### Exercise prompt
All records that follow are to be restated exactly.

[Dataset excerpts]
------------------------------------------------
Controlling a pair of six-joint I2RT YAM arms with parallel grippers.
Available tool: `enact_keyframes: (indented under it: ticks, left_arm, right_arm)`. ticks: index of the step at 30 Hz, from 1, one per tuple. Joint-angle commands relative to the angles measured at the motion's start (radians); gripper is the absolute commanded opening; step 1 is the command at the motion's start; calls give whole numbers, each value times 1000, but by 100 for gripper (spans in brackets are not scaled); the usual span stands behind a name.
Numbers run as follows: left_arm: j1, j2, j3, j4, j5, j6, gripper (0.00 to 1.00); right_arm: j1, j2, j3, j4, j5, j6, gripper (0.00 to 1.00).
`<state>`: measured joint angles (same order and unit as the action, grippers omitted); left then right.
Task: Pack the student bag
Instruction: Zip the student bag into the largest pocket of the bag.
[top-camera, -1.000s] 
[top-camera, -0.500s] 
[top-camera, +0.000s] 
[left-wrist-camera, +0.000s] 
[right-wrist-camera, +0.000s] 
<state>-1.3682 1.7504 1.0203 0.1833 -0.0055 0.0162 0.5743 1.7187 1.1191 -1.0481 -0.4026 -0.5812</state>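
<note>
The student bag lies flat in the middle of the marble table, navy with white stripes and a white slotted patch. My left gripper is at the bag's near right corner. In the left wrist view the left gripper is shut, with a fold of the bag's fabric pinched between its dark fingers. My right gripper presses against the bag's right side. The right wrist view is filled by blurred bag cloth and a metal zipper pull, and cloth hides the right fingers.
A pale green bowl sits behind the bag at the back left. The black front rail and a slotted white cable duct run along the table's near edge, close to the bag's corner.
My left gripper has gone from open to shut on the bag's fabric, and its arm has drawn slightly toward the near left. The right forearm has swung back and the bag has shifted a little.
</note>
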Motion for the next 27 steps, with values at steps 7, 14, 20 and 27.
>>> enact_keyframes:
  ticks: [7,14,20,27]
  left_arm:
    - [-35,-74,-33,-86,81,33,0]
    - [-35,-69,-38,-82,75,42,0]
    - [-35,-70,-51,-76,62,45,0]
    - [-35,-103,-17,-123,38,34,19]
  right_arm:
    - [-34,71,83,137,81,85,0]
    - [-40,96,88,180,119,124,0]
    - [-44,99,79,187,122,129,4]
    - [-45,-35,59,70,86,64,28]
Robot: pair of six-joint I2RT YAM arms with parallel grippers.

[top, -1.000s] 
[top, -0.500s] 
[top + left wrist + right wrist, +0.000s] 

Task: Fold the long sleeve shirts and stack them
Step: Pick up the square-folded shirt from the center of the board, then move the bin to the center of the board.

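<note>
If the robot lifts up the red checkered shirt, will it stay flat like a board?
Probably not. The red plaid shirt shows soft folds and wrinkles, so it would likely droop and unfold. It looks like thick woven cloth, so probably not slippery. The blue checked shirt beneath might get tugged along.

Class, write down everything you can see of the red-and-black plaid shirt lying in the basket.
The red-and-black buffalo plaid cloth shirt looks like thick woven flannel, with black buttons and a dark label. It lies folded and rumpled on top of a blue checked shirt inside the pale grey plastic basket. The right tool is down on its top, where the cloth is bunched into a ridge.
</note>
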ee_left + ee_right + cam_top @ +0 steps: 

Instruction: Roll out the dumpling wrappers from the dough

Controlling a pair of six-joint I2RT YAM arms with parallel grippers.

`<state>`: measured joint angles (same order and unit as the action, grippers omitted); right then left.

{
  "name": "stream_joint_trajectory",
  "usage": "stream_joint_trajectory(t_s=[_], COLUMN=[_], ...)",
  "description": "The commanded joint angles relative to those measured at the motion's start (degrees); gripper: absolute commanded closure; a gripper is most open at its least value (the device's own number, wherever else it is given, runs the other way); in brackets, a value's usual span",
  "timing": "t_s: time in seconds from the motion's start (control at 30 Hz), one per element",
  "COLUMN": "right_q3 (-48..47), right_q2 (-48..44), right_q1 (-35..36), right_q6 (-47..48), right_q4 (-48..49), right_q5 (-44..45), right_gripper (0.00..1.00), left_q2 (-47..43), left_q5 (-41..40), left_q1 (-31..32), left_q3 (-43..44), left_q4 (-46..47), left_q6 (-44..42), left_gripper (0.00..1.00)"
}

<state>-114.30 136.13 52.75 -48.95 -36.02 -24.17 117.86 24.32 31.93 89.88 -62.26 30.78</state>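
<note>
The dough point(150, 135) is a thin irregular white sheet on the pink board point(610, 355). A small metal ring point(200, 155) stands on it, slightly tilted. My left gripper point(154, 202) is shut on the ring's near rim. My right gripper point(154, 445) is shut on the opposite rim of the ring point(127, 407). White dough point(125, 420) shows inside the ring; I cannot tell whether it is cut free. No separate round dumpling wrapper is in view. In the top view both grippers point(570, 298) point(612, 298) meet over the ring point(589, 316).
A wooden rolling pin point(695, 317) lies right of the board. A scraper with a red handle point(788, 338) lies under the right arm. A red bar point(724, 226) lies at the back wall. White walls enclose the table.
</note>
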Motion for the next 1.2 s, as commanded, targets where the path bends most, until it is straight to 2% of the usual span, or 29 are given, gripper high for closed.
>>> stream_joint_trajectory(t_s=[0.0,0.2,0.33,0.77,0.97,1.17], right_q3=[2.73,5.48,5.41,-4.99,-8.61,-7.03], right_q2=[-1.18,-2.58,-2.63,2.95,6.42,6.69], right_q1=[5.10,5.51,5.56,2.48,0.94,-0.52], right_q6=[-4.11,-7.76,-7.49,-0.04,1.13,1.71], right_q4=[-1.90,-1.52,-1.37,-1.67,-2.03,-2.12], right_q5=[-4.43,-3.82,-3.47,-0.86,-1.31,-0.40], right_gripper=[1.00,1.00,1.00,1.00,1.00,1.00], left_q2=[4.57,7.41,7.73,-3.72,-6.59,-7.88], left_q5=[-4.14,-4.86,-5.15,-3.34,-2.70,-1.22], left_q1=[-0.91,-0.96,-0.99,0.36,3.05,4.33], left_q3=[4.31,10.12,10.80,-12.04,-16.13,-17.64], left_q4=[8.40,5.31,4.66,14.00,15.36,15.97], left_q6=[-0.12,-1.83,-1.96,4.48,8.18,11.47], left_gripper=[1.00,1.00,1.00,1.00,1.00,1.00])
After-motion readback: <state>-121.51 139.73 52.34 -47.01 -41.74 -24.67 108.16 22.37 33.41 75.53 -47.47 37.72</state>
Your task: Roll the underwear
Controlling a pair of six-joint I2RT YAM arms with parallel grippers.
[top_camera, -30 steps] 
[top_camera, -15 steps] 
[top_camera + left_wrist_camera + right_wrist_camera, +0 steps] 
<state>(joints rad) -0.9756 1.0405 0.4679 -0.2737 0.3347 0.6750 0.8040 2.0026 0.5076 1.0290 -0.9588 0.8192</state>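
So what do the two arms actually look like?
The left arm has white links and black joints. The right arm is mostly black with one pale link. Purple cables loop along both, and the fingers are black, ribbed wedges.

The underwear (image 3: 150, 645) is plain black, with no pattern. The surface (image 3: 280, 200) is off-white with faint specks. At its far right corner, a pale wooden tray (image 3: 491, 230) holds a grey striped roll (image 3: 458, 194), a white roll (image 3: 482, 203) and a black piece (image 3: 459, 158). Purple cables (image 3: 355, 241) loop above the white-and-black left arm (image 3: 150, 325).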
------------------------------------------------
### Answer section
Controlling a pair of six-joint I2RT YAM arms with parallel grippers.
Available tool: `enact_keyframes: (indented under it: ticks, left_arm, right_arm)`. ticks: index of the step at 30 Hz, from 1, one per tuple. Joint-angle commands relative to the angles measured at the motion's start (radians); gripper is the absolute commanded opening; step 1 is the command at the motion's start; calls give whole numbers, each value times 1000, but by 100 for gripper (spans in brackets are not scaled); the usual span stands behind a name.
Numbers run as follows: left_arm: j1, j2, j3, j4, j5, j6, gripper (0.00 to 1.00); right_arm: j1, j2, j3, j4, j5, j6, gripper (0.00 to 1.00).
`<state>`: measured joint angles (same order and unit as the action, grippers omitted); left then right.
Task: Pack the student bag
Instruction: Zip the student bag into the largest pocket of the bag.
[top-camera, -1.000s] 
[top-camera, -0.500s] 
[top-camera, +0.000s] 
[left-wrist-camera, +0.000s] 
[right-wrist-camera, +0.000s] 
<state>-1.3682 1.7504 1.0203 0.1833 -0.0055 0.0162 0.5743 1.7187 1.1191 -1.0481 -0.4026 -0.5812</state>
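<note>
The student bag lies flat in the middle of the marble table, navy with white stripes and a white slotted patch. My left gripper is at the bag's near right corner. In the left wrist view the left gripper is shut, with a fold of the bag's fabric pinched between its dark fingers. My right gripper presses against the bag's right side. The right wrist view is filled by blurred bag cloth and a metal zipper pull, and cloth hides the right fingers.
A pale green bowl sits behind the bag at the back left. The black front rail and a slotted white cable duct run along the table's near edge, close to the bag's corner.
My left gripper has gone from open to shut on the bag's fabric, and its arm has drawn slightly toward the near left. The right forearm has swung back and the bag has shifted a little.
</note>
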Motion for the next 27 steps, with values at steps 7, 14, 20 and 27.
>>> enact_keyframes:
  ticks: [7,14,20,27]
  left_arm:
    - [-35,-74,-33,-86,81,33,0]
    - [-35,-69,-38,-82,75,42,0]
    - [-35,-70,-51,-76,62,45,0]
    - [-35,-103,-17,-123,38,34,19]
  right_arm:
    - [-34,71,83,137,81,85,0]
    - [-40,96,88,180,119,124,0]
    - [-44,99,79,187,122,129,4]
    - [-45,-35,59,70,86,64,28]
Robot: pair of six-joint I2RT YAM arms with parallel grippers.

[top, -1.000s] 
[top, -0.500s] 
[top + left wrist + right wrist, +0.000s] 

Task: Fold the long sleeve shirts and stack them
Step: Pick up the square-folded shirt from the center of the board, then move the bin to the center of the board.

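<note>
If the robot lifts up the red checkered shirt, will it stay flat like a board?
Probably not. The red plaid shirt shows soft folds and wrinkles, so it would likely droop and unfold. It looks like thick woven cloth, so probably not slippery. The blue checked shirt beneath might get tugged along.

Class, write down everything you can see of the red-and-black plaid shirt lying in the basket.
The red-and-black buffalo plaid cloth shirt looks like thick woven flannel, with black buttons and a dark label. It lies folded and rumpled on top of a blue checked shirt inside the pale grey plastic basket. The right tool is down on its top, where the cloth is bunched into a ridge.
</note>
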ee_left + ee_right + cam_top @ +0 steps: 

Instruction: Roll out the dumpling wrappers from the dough

Controlling a pair of six-joint I2RT YAM arms with parallel grippers.

`<state>`: measured joint angles (same order and unit as the action, grippers omitted); right then left.

{
  "name": "stream_joint_trajectory",
  "usage": "stream_joint_trajectory(t_s=[_], COLUMN=[_], ...)",
  "description": "The commanded joint angles relative to those measured at the motion's start (degrees); gripper: absolute commanded closure; a gripper is most open at its least value (the device's own number, wherever else it is given, runs the other way); in brackets, a value's usual span",
  "timing": "t_s: time in seconds from the motion's start (control at 30 Hz), one per element",
  "COLUMN": "right_q3 (-48..47), right_q2 (-48..44), right_q1 (-35..36), right_q6 (-47..48), right_q4 (-48..49), right_q5 (-44..45), right_gripper (0.00..1.00), left_q2 (-47..43), left_q5 (-41..40), left_q1 (-31..32), left_q3 (-43..44), left_q4 (-46..47), left_q6 (-44..42), left_gripper (0.00..1.00)"
}

<state>-114.30 136.13 52.75 -48.95 -36.02 -24.17 117.86 24.32 31.93 89.88 -62.26 30.78</state>
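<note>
The dough point(150, 135) is a thin irregular white sheet on the pink board point(610, 355). A small metal ring point(200, 155) stands on it, slightly tilted. My left gripper point(154, 202) is shut on the ring's near rim. My right gripper point(154, 445) is shut on the opposite rim of the ring point(127, 407). White dough point(125, 420) shows inside the ring; I cannot tell whether it is cut free. No separate round dumpling wrapper is in view. In the top view both grippers point(570, 298) point(612, 298) meet over the ring point(589, 316).
A wooden rolling pin point(695, 317) lies right of the board. A scraper with a red handle point(788, 338) lies under the right arm. A red bar point(724, 226) lies at the back wall. White walls enclose the table.
</note>
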Motion for the next 1.2 s, as commanded, targets where the path bends most, until it is straight to 2% of the usual span, or 29 are given, gripper high for closed.
>>> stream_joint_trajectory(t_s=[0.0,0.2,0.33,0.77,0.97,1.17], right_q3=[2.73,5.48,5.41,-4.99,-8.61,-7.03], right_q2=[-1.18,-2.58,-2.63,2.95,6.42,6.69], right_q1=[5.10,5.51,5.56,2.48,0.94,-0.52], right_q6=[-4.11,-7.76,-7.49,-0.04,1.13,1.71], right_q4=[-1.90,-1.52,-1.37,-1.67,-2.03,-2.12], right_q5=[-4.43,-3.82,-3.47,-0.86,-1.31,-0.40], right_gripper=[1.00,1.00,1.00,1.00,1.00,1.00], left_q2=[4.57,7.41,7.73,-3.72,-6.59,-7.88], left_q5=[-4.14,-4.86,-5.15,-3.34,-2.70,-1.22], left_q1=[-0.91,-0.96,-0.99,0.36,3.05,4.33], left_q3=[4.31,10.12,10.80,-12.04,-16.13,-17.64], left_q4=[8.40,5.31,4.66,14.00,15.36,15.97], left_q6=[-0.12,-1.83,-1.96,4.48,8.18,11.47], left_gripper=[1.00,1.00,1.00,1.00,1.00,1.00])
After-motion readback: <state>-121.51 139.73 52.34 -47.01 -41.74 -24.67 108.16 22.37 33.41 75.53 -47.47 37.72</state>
Your task: Roll the underwear
Controlling a pair of six-joint I2RT YAM arms with parallel grippers.
[top_camera, -30 steps] 
[top_camera, -15 steps] 
[top_camera + left_wrist_camera + right_wrist_camera, +0 steps] 
<state>(joints rad) -0.9756 1.0405 0.4679 -0.2737 0.3347 0.6750 0.8040 2.0026 0.5076 1.0290 -0.9588 0.8192</state>
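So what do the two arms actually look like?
The left arm has white links and black joints. The right arm is mostly black with one pale link. Purple cables loop along both, and the fingers are black, ribbed wedges.

The underwear (image 3: 150, 645) is plain black, with no pattern. The surface (image 3: 280, 200) is off-white with faint specks. At its far right corner, a pale wooden tray (image 3: 491, 230) holds a grey striped roll (image 3: 458, 194), a white roll (image 3: 482, 203) and a black piece (image 3: 459, 158). Purple cables (image 3: 355, 241) loop above the white-and-black left arm (image 3: 150, 325).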

Nothing more is needed for this exercise.